The Media: Bad Intelligence with No Confidence

December 10th, 2007 9:46 AM

To the MSM, any anti-American angle is a good one  

NewsBusters.org - Media Research Center
A Brave Nuclear World

The media's reaction to the November 2007 National Intelligence Estimate on Iran's nuclear weapon program has been as grandiose as it is selective, inaccurate and wrong-headed.

The single excerpt they chose to trumpet, that the report proffers with "high confidence" that Iran halted weapons development in 2003, maximized their ability to bash President George W. Bush for being wrong all along about one third of his Axis of Evil.

The MSM has characterized as "war mongering" and "the politics of fear" Bush's consistent and prudent imputations to keep our eye on -- amongst other things -- the spinning Persian ball.  They allege the Administration wielded these Terror implements to rush us into battle in Iran and to ensure electoral wins here at home.
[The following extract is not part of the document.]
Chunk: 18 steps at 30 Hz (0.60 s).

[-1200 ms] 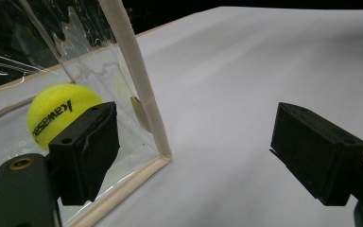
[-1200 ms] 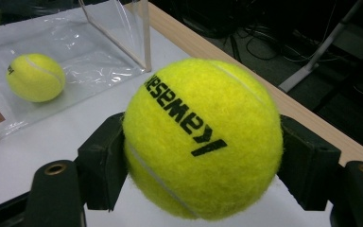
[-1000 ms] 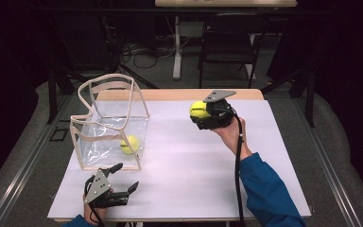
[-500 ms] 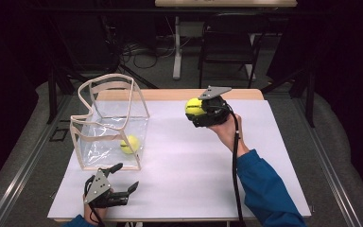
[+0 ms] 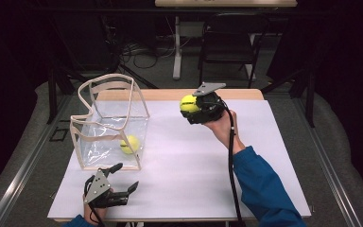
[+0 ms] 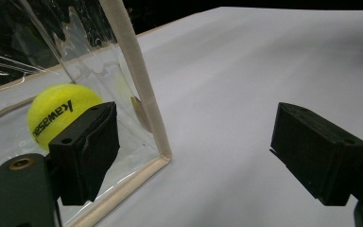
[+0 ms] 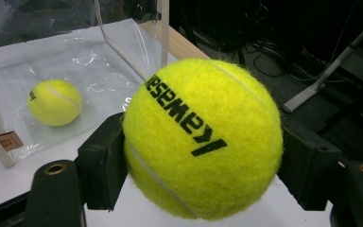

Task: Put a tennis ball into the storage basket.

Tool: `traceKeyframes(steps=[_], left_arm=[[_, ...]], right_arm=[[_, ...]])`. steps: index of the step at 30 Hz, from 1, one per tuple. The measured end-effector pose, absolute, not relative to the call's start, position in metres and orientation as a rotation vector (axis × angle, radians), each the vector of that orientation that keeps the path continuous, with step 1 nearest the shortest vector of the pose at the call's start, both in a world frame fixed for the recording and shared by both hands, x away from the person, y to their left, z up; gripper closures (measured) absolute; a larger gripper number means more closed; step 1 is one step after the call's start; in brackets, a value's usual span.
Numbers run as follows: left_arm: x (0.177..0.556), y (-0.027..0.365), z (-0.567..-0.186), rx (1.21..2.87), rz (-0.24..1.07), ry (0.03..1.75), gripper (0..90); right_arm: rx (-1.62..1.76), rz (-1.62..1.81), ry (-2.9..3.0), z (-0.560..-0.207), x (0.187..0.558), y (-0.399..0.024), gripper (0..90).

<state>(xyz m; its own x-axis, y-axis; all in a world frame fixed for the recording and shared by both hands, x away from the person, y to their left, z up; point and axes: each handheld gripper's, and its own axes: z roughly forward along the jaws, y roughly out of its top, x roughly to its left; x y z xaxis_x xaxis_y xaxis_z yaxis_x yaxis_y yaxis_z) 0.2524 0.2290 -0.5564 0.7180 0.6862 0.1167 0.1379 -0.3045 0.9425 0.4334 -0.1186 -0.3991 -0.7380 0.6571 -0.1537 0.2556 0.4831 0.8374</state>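
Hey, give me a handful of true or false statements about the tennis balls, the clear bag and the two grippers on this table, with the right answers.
1. The right gripper is clamped on a tennis ball. True.
2. The clear bag holds no ball. False: a second tennis ball lies inside it.
3. The left gripper grips the bag's rim. False: its jaws stand open beside the bag's near corner, holding nothing.
4. The held ball is above the white table cover, not inside the bag. True.
5. The bag lies flat on its side. False: it stands upright with its mouth open upward.
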Motion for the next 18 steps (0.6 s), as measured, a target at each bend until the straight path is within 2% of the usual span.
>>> traceKeyframes(steps=[18], left_arm=[[0.253, 0.229, -0.557, 1.831, 0.625, 0.644, 16.1]], right_arm=[[0.727, 1.174, 2.284, -0.394, 0.441, -0.103, 26.5]])
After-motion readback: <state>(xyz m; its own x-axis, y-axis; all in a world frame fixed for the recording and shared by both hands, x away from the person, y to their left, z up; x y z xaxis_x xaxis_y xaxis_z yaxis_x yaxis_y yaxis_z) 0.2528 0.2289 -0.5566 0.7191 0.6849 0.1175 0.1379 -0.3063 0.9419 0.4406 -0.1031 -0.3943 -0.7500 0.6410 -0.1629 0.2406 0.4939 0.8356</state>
As we have far too often seen, the media are never ones to let the facts get in the way of a good beating.

The media dangerously ignore the rest of the report, which indicates that Iran remains in the process of doing everything required to develop every aspect of their nuclear program save weapons, to which they can return on a dime whenever they wish.

Like, say, immediately after the MSM ridicule the President for his sensible attentions to this menace, and run stories sure to lead to additional international laxness like "NIE Report May Block Military Force Against Iran". 

Bush refuses to take prospective military action off the table, so the press does it for him.

The MSM also disregard the July 2007 testimony before the House Armed Services Committee of Thomas Fingar, one of the co-authors of the latest NIE, which was wholly contradictory of his new downgraded danger assessment.

"Iran is continuing to pursue uranium enrichment and has shown more interest in protracting negotiations and working to delay and diminish the impact of UNSC sanctions than in reaching an acceptable diplomatic solution.

"We assess that Tehran is determined to develop nuclear weapons--despite its international obligations and international pressure. This is a grave concern to the other countries in the region whose security would be threatened should Iran acquire nuclear weapons."

The media do not seek out Fingar for an explanation of his inconsistent words, they instead hound Bush for his clarity and constancy, ready to believe any and everyone before they do him. 

They have in fact been forever ready to take the word of any tin-horn dictator with a funny hat (or a Members Only beige windbreaker) from anywhere on the planet over that of a domestic Republican, whether it was trusting Communists over Ronald Reagan in the 1980s or uber-theistic thugs over this President today.

And of course, for the MSM the United States always begins any international engagement on the moral low ground and with an ethical deficit.

This is all extraordinarily perilous.  The world is not a sandbox in which all the little children play nicely, save for the American bully.  The naïve notion the media broadcast that we could all just get along were it not for us throwing our weight around is a stone around our necks that hinders our ascendance both here and abroad.

As exhibited last week, when their righteous preening led to Bush-as-Pinocchio headlines in Tehran and smiles all around from Iranian President Mahmoud Ahmadinijad and his Mullah bosses. 

Meanwhile, it undercuts further our national stature in time of war, and the centrifuges continue spinning. 

That the media put so much stock in any aspect of this latest NIE effort is also ludicrously inconsistent.  They have spent the last four years ridiculing Bush for having leaned on this very same product as justification for going to war in Iraq.

Countless times we have heard them bemoan the bad intelligence that assured us of the existence of weapons of mass destruction in Mesopotamia.  They have since denounced Bush as cretinous for having gotten something so vital so wrong.

Yet here comes the same sixteen agency NIE conglomeration that said with certitude that Saddam was packing, this time evaluating Iran, and as of November 2007 they are christened media geniuses. 

Never mind that in the June 2005 NIE they said that Tehran was full steam ahead on nuclear weapons production.  Or that just four months ago Fingar was rehashing the June '05 perspective before Congress. 

Or that the three authors of the latest effort, Fingar, Vann Van Diepen and Kenneth Brill, refuse to disavow the 2005 report and have reputations as "hyper-partisan anti-Bush officials".  All that matters is that they have afforded the MSM another opportunity to berate President Bush and, by extension, the United States.    

As we have far too often seen, the media are never ones to let the facts get in the way of a good beating.